PROBLEM DETAILS » All that should come back is the lines of the data below from the one containing "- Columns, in" to the one containing "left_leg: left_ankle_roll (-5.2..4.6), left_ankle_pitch", inclusive, exactly as they stand.

------------------------

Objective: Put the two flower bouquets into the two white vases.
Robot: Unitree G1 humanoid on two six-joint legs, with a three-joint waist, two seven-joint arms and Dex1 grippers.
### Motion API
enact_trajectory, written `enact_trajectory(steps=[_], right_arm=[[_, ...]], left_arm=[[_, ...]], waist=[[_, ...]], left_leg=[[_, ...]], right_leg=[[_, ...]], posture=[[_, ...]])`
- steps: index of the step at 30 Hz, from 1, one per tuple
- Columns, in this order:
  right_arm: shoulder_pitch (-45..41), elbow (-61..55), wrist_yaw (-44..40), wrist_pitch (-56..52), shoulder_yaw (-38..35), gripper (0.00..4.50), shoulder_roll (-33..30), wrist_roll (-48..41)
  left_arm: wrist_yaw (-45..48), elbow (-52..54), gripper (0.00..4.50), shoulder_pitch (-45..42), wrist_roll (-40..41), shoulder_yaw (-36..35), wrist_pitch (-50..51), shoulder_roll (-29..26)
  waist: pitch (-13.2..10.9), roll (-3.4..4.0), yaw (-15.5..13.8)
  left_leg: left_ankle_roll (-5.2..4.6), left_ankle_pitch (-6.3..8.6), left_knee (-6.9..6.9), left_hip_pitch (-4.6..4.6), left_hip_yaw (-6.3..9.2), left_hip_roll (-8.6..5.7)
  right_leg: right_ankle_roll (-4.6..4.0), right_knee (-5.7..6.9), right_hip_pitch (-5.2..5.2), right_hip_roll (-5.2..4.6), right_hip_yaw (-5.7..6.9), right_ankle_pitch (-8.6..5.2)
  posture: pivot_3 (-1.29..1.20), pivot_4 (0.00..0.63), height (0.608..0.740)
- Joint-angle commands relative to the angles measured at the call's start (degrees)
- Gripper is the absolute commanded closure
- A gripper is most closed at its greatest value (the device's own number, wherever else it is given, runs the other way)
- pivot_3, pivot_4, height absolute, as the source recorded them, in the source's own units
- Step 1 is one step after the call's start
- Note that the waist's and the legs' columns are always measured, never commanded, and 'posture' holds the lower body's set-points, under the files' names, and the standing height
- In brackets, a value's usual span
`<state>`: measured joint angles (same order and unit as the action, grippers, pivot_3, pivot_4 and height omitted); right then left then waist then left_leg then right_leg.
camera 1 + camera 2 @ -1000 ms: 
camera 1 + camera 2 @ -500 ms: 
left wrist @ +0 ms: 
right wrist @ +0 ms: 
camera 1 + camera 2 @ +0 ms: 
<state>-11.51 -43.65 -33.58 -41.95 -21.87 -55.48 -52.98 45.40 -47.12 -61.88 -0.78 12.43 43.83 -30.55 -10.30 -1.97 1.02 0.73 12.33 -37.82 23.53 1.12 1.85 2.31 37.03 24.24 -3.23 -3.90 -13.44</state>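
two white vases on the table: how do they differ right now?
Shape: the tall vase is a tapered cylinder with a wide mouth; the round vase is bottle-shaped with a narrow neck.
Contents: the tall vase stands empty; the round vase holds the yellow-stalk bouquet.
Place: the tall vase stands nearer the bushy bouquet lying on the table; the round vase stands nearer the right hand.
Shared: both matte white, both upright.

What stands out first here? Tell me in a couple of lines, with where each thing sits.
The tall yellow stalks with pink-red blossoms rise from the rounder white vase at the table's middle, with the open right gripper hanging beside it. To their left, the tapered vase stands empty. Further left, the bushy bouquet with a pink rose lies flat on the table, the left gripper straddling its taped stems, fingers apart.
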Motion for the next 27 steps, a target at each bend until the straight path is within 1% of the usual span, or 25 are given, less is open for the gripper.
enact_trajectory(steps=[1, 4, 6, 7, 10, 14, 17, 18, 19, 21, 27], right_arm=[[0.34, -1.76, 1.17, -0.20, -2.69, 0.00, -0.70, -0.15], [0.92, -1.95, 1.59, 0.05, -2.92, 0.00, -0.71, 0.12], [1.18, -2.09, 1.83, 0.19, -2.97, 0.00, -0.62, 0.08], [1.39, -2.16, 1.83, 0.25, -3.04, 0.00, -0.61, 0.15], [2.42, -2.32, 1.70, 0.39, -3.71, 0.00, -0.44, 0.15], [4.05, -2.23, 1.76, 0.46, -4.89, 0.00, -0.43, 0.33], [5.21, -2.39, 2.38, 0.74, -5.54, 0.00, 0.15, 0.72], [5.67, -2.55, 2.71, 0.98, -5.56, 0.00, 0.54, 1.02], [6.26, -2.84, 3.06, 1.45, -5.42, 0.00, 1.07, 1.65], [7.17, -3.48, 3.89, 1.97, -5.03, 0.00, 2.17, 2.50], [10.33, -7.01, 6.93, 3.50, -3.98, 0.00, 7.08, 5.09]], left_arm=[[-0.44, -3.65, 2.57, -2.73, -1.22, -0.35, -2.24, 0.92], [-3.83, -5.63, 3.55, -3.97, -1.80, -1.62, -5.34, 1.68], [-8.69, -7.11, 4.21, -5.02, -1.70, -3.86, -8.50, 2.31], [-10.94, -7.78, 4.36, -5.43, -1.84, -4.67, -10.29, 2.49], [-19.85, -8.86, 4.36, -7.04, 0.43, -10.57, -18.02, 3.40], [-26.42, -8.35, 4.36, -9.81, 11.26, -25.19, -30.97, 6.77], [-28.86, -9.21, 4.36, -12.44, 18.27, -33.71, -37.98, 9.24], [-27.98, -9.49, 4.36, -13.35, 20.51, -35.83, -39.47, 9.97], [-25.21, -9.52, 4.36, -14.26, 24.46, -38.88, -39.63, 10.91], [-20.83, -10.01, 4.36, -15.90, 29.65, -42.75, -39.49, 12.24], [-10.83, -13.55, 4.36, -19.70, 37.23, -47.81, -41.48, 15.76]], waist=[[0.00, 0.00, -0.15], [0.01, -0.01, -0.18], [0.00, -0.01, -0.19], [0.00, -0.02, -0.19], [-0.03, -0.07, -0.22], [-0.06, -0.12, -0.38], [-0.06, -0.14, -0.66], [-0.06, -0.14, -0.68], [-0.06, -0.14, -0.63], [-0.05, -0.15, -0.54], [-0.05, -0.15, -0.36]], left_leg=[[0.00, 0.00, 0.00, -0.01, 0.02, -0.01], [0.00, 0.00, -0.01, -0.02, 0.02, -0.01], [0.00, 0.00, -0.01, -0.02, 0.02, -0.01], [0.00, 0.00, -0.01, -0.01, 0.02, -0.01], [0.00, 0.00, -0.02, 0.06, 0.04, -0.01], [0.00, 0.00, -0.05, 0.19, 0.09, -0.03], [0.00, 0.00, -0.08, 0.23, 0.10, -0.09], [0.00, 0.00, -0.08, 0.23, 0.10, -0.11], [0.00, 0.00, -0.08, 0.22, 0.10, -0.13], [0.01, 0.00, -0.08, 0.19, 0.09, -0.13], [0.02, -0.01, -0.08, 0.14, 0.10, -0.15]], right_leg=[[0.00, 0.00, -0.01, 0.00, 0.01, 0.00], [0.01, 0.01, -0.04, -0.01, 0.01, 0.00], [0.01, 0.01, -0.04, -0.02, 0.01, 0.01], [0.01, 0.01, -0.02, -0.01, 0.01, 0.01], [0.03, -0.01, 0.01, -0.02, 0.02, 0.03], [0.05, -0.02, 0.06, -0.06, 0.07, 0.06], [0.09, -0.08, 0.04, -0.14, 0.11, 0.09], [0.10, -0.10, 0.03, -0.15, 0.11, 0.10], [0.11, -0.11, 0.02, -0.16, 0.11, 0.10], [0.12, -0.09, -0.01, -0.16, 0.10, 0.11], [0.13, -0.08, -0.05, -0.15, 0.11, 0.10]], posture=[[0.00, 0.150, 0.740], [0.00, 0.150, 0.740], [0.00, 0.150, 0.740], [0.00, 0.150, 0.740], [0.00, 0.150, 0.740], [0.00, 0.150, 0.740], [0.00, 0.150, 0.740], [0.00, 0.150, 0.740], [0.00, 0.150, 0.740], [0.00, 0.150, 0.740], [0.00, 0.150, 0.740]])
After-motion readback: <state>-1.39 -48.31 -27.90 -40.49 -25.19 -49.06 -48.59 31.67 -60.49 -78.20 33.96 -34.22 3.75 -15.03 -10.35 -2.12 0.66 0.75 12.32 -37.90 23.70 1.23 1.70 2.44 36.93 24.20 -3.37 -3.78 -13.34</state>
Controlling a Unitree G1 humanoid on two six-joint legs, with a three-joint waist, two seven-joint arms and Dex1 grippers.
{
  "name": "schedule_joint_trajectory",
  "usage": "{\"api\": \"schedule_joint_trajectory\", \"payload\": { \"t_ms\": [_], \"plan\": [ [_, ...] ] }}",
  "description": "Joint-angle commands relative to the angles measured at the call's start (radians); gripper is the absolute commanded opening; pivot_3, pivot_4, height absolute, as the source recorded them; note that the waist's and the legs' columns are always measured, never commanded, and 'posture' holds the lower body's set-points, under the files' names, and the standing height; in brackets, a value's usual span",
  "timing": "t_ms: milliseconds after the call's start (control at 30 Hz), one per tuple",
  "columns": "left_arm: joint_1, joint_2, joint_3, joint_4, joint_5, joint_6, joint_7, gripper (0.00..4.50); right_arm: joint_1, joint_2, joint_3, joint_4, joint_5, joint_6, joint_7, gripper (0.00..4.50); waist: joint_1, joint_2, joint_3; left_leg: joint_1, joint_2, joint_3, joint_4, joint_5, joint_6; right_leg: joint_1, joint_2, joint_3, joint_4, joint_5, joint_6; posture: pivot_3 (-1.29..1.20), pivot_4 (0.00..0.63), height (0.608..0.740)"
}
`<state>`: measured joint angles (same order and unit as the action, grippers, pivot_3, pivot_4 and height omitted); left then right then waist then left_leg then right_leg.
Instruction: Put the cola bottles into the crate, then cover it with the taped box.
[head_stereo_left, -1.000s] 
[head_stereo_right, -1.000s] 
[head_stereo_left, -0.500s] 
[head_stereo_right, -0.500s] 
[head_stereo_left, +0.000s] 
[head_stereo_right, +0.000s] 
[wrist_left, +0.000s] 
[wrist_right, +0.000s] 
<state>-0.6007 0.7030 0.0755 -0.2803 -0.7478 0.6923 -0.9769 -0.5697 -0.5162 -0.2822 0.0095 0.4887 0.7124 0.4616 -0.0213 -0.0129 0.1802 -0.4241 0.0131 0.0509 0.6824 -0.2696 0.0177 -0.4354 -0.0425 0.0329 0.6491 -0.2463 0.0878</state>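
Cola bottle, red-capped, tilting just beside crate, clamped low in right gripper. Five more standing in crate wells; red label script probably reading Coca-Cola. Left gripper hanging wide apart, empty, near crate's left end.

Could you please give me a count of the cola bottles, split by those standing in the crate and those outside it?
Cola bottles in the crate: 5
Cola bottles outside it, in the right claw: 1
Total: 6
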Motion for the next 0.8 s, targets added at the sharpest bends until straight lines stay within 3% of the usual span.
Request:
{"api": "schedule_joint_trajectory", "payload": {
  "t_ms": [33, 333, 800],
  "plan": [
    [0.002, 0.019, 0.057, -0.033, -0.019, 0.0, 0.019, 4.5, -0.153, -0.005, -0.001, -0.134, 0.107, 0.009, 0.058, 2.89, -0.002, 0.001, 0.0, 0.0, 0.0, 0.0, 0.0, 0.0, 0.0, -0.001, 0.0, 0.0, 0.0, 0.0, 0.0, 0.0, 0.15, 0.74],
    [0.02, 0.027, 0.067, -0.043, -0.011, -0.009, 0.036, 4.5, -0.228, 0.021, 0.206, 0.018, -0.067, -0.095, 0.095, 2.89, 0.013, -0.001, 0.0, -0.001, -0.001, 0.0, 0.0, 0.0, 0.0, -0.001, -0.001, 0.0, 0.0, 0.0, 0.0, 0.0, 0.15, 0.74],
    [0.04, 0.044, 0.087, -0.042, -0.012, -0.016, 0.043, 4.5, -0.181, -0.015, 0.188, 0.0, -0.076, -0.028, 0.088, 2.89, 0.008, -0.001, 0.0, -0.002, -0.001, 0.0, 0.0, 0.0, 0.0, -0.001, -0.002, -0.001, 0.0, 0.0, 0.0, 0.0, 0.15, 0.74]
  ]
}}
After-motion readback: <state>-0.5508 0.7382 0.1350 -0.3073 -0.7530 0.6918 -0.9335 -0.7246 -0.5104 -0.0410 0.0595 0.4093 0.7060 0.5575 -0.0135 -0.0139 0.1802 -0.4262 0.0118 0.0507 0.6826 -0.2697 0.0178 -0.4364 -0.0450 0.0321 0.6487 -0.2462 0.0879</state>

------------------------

WRITTEN SOLUTION »
- Columns, in this order:
  right_arm: shoulder_pitch (-45..41), elbow (-61..55), wrist_yaw (-44..40), wrist_pitch (-56..52), shoulder_yaw (-38..35), gripper (0.00..4.50), shoulder_roll (-33..30), wrist_roll (-48..41)
  left_arm: wrist_yaw (-45..48), elbow (-52..54), gripper (0.00..4.50), shoulder_pitch (-45..42), wrist_roll (-40..41), shoulder_yaw (-36..35), wrist_pitch (-50..51), shoulder_roll (-29..26)
  waist: pitch (-13.2..10.9), roll (-3.4..4.0), yaw (-15.5..13.8)
  left_leg: left_ankle_roll (-5.2..4.6), left_ankle_pitch (-6.3..8.6), left_knee (-6.9..6.9), left_hip_pitch (-4.6..4.6), left_hip_yaw (-6.3..9.2), left_hip_roll (-8.6..5.7)

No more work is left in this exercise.